Station: [12] The Renaissance Palace


The poet Goethe spent more than two months – from July to September 1828 – living at Dornburg’s Renaissance Palace. He was an elderly man by this time, and this was after the death of his friend and patron, Carl August von Saxe-Weimar-Eisenach. The celebrated poet went into seclusion at Dornburg to mourn the loss of his friend.

Grand Duke Carl-August had acquired the Renaissance Palace a few years earlier and had furnished it very much according to his personal taste. Until then, it had been the main house of an independent manor on the south-western edge of the rocky plateau and had few connections with the other two palaces.

Built in around 1539, shortly after the beginning of the Reformation, and remodelled in the years after 1600, it bears all the hallmarks of a prestigious period mansion. These include the “Treppenturm”, literally “Stair Tower” with its Welsh spire flanked by two dormers, and above all the imposing Renaissance portal with seating alcoves.

Joyfully enter and joyfully depart!
If you pass as a traveller, God bless your path.

Reads the Latin inscription on the portal ... Goethe actually translated it into German. He was impressed by the skilful Renaissance stone carving:

"The frame of the self-same door is lavishly decorated with architectural carvings in the manner of the time and, along with the inscription, conveys the conviction that, more than two hundred years ago, well-educated people were at work here, that a general benevolence dwelt here...".

The "well-educated people" would have been, for example, the official tax collector Wolfgang Zetzsching and his wife Elisabeth Apitz, who had their coats of arms carved into the stone portal above. They gave the building its present appearance when they remodelled it in around 1600.

Goethe, who was being looked after by the court gardener, Carl August Christian Sckell and his wife, extended his stay several times, received visitors, enjoyed the gardens and even celebrated his 79th birthday here in Dornburg in late August 1828.

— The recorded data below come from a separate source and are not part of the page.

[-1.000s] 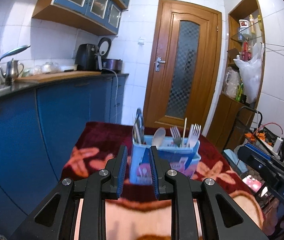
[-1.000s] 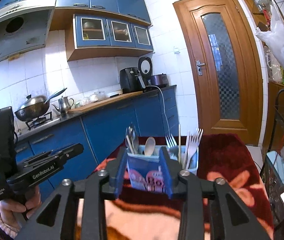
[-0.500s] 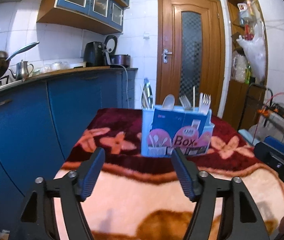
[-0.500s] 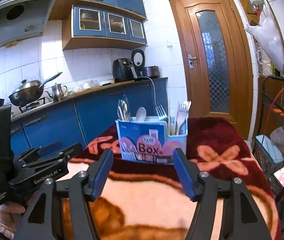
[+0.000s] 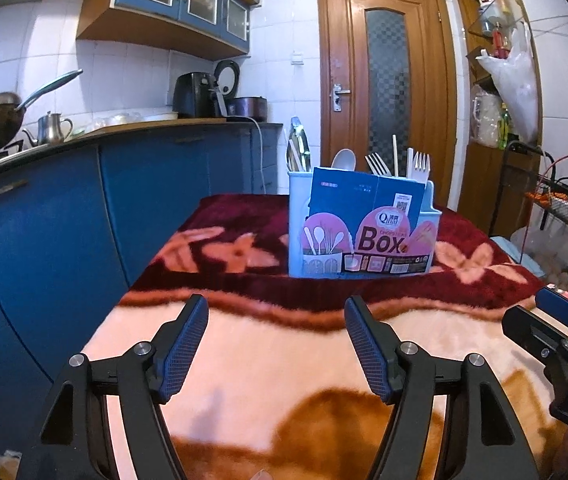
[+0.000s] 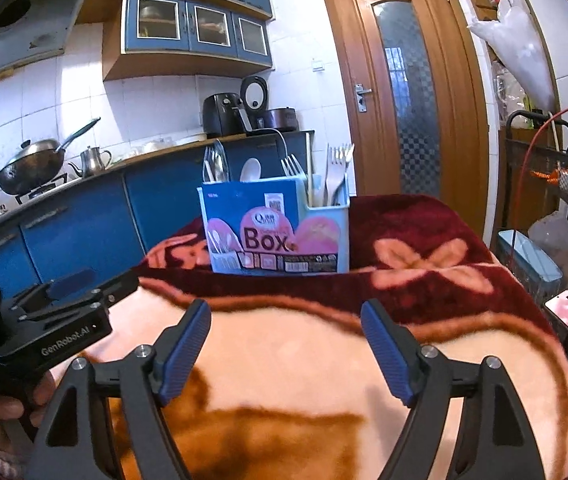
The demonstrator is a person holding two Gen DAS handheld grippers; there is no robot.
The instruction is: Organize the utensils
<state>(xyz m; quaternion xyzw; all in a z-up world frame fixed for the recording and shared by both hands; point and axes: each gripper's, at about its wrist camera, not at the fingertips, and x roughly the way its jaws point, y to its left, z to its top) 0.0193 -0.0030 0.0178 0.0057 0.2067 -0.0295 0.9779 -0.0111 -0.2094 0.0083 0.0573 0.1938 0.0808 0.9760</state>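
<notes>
Both claws are spread wide with nothing in them: left gripper (image 5: 276,312) and right gripper (image 6: 286,316) hover near the blue utensil box (image 5: 362,226), which sits upright on the floral blanket (image 5: 284,356), with forks (image 5: 418,162) and spoons (image 5: 343,159) inside.

Utensils (image 5: 380,164) upright in box (image 5: 364,232) on blanket (image 5: 268,352), counter (image 5: 84,142) left, door (image 5: 388,80) behind

Blanket-covered table (image 5: 244,360) — utensil box (image 5: 360,232) upright on it.
</notes>
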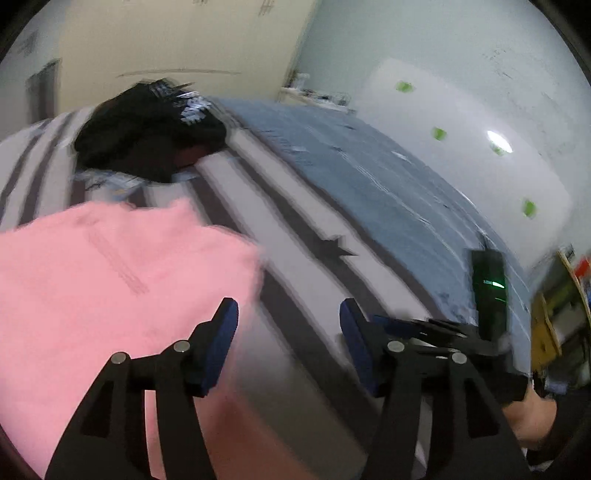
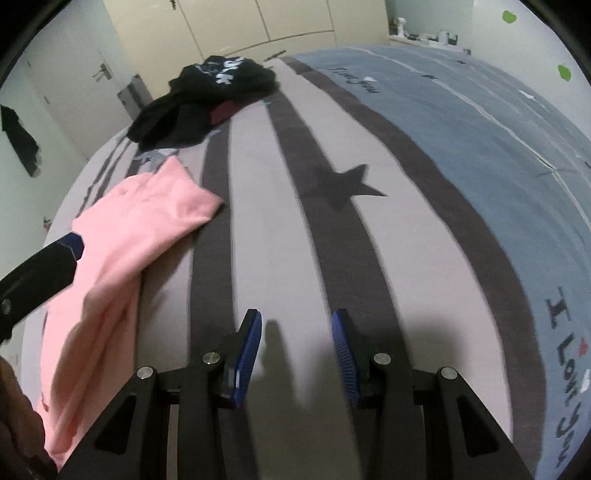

After the end of the monarchy, the Goethe Society took over sponsorship of the Rococo and Renaissance palaces in 1922. In 1928, the centenary of the poet's stay was solemnly celebrated by newly transforming the Renaissance palace into a Goethe memorial site.

Today, the Rococo and Renaissance palaces are open for visitors from April to October, every day except Wednesdays. Opening times are 10 am to 5 pm. Tickets are available here at the Renaissance Palace, so why not pick some up and start your tour.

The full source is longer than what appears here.